Proposed federal legislation could require expanded insurance coverage for alternative and complementary therapies.

The bill is raising a lot of controversy:

Acupuncturists, dietary-supplement makers and other alternative health practitioners, some of whose treatments are considered unproven by the medical establishment, would be brought more squarely into the mainstream of American medicine under the health legislation now before the Senate.

The legislation would allow doctors to incorporate alternative health providers in some treatment plans.
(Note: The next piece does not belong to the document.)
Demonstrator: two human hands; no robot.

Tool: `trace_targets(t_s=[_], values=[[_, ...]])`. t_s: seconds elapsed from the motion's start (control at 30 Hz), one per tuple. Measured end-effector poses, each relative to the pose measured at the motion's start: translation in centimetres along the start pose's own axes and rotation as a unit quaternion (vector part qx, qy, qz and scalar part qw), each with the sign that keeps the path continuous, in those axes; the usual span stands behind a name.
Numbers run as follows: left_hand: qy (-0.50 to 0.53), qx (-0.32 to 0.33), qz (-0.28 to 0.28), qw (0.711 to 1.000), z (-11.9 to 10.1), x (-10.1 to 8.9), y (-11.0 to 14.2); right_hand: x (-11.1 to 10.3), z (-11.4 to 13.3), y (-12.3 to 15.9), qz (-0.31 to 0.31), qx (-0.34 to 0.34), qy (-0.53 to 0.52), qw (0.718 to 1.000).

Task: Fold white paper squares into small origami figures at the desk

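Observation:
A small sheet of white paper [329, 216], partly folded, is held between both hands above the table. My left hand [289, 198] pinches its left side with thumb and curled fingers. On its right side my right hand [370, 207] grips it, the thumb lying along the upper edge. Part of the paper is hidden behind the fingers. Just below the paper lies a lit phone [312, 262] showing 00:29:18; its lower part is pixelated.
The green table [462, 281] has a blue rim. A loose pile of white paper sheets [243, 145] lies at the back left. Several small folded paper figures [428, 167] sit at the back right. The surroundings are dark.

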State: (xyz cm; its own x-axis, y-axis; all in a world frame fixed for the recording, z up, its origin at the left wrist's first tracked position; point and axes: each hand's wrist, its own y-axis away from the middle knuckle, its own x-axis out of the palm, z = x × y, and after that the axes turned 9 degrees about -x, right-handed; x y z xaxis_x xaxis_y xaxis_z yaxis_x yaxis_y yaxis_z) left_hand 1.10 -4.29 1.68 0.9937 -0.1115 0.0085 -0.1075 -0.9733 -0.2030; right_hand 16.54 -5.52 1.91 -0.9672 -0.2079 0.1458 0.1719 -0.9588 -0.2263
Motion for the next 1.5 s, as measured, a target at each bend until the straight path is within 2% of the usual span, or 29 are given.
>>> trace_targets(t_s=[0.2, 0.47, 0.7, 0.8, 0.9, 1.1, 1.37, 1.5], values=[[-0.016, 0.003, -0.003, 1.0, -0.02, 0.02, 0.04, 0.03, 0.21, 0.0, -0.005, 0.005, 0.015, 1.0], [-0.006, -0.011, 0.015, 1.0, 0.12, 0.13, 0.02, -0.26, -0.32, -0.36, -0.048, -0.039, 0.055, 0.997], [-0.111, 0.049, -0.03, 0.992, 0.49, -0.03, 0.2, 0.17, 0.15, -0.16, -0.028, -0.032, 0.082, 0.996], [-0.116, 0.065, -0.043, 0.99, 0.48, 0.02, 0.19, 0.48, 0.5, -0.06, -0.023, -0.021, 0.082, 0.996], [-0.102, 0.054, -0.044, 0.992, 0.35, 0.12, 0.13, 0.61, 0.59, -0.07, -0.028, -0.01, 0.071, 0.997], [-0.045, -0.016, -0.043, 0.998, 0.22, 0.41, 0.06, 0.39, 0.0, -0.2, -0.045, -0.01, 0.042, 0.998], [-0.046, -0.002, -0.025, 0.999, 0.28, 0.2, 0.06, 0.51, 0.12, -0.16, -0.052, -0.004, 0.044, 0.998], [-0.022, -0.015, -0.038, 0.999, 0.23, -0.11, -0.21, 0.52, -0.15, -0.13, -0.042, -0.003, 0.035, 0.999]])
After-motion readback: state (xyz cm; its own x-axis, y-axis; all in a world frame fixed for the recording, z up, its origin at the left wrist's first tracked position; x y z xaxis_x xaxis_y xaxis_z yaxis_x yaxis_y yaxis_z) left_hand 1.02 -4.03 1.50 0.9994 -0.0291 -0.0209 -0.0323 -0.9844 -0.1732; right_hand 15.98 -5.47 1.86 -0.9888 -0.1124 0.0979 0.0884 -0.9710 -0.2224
It also includes language that some believe could require insurance companies to expand their coverage for alternative therapies, on which Americans now spend $34 billion a year.

Insurers and some scientific watchdogs say the measure would undermine one of the central principles of the healthcare overhaul: that the system cut costs by eliminating medical treatments that aren’t proven effective.
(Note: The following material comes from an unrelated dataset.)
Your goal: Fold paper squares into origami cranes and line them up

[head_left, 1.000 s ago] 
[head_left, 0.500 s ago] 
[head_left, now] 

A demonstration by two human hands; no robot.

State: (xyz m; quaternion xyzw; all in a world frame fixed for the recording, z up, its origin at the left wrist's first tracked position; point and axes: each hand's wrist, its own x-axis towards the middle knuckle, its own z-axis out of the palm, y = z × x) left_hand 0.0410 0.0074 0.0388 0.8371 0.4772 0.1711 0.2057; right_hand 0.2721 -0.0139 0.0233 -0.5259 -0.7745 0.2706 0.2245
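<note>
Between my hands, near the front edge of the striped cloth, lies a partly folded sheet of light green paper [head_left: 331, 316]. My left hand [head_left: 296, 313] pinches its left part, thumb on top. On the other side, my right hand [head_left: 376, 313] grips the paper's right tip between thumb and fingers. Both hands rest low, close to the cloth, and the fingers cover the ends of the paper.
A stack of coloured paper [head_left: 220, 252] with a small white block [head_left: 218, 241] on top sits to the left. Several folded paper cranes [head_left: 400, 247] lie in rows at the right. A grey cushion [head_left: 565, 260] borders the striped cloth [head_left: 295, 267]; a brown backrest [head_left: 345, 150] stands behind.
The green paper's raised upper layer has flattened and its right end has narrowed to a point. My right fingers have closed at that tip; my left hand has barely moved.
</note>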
"These provisions are anti-science and anti-consumer," said Dr. Steven Novella, a professor of neurology at Yale School of Medicine, who is mobilizing opposition to the Senate bill.

The leading champion of these measures is Sen. Tom Harkin (D-Iowa), chairman of the Senate Health Committee, who credits bee-pollen pills with curing his seasonal allergies. He is also the leading recipient in Congress of campaign donations from chiropractors and dietary-supplement makers.

Harkin’s staff says he supports healthcare that has shown itself to be effective….

Oncology nurses should know more about CAM:

Many patients are reluctant to talk to oncologists about their complementary and alternative medicine (CAM) use, and for good reason: they may have raised it with a physician in the past and been ignored or told it was irrelevant. To overcome this reluctance, nurses must be familiar with the various CAM modalities and comfortable with eliciting information from patients about their use and advising on their pros and cons.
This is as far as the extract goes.